Le PQ est à la traîne dans tous les sondages. Il arrive en troisième position, après le Parti libéral du Québec (PLQ) et la Coalition Avenir Québec (CAQ). Pourquoi les Québécois sont-ils peu réceptifs à votre programme politique?

Le 1er octobre prochain, les Québécois auront une vraie décision à prendre. Les sondages sont unanimes : les deux tiers des Québécois, dont trois quarts des francophones, veulent se débarrasser du gouvernement libéral de Philippe Couillard. Il y a une volonté de changement extrêmement forte, qu’on n’a pas vue au Québec depuis très longtemps. Mais pour l’instant, le parti qui n’a jamais gouverné, la CAQ, semble être le plus attractif pour les Québécois. Au PQ, on reconnaît cette réalité. Mais quand on demande aux Québécois, au-delà de l’humeur du moment, quelle est votre priorité : baisser les impôts et les taxes ou réinvestir dans les services pour les aînés, les patients dans les hôpitaux, les familles, les élèves en difficulté? Deux Québécois sur trois répondent sans hésiter : réinvestir des fonds dans des domaines névralgiques, tels que la santé, l’éducation et les services sociaux. Un seul parti propose cela : le PQ. Actuellement, il y a une contradiction entre ce que les Québécois veulent pour l’avenir et leur intention de vote. Pour nous, c’est encourageant parce que nous allons mettre l’emphase sur cette contradiction frappante au cours des prochaines semaines.

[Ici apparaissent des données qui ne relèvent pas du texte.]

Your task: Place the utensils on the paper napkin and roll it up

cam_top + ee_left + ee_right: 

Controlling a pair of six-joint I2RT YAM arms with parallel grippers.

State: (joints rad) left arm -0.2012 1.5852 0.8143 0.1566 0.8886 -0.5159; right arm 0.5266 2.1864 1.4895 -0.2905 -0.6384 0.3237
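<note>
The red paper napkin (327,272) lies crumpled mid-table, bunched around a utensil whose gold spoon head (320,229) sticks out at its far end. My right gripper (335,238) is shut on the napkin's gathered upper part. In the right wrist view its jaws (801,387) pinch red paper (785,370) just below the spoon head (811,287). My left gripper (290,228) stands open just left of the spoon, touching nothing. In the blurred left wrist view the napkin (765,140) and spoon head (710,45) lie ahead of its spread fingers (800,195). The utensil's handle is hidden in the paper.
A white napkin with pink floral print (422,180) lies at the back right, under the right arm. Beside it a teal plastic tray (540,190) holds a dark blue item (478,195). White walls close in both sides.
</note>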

Une large majorité de Québécois, dont un grand nombre de jeunes, rejette aujourd’hui le projet indépendantiste prôné par le PQ. Ce désaveu vous inquiète-t-il?

Nous sommes conscients que si nous essayons de tenir un référendum sur la souveraineté du Québec au cours du premier mandat d’un gouvernement du PQ, on échouerait parce que les Québécois ne sont pas encore prêts à nous accorder leur appui pour mener à terme ce projet national historique. Nous sommes résolus à réussir l’indépendance du Québec, mais dans le cadre de deux mandats. Durant le premier mandat, nous allons nous atteler à reconstruire un État fort, nécessaire pour faire l’indépendance. Les libéraux ont fragilisé l’État québécois, tout comme ils ont fragilisé aussi la santé, l’éducation, la langue française, et même la justice, avec des délais qui font que des accusés sont libérés. Nous disons à tous les souverainistes : le seul train qui va vers l’indépendance, et qui part le 1er octobre 2018, c’est le train du PQ. Tous les autres trains vont dans le sens inverse.


Jean-François Lisée

Quelle est la position officielle du PQ sur la question de la laïcité? Si vous êtes élu premier ministre du Québec, réhabiliterez-vous le projet controversé de Charte des valeurs québécoises?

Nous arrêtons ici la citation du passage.